• Problem details: Using the listing below, give the number of lines where "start" appears, and nothing else.

• Dataset extract:
____

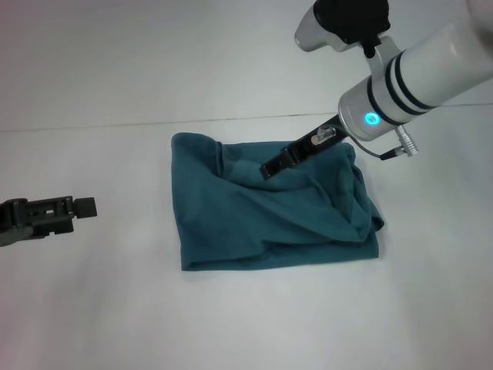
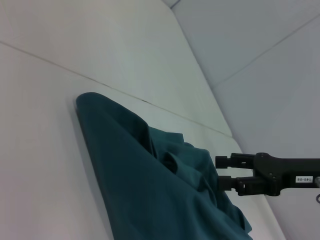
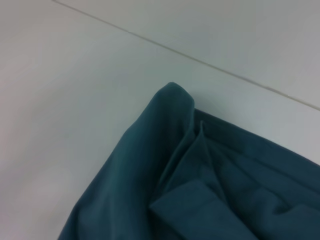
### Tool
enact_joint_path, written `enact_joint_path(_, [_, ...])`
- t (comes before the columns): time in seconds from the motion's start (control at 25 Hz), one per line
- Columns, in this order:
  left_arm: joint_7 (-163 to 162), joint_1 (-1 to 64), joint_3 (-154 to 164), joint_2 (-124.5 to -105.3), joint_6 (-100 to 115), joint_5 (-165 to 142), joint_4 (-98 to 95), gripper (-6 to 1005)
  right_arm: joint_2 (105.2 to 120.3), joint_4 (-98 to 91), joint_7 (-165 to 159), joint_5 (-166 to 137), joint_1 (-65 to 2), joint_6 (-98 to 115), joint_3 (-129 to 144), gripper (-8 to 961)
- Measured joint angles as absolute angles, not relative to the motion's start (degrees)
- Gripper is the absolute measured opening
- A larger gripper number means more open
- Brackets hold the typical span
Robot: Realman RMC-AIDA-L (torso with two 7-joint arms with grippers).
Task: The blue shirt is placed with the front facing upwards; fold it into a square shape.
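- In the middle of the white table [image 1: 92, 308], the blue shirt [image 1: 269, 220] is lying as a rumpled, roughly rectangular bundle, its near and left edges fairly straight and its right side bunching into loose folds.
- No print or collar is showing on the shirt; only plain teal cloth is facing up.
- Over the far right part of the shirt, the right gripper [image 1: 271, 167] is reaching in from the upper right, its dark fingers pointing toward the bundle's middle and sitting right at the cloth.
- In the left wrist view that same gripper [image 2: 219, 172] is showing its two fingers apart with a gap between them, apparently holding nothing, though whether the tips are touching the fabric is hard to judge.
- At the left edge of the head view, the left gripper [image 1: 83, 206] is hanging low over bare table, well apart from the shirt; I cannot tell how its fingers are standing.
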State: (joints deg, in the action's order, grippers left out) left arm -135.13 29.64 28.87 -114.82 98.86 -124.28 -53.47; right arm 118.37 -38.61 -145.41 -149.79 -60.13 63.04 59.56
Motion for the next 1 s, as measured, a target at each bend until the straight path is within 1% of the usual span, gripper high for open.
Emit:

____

• Response: 2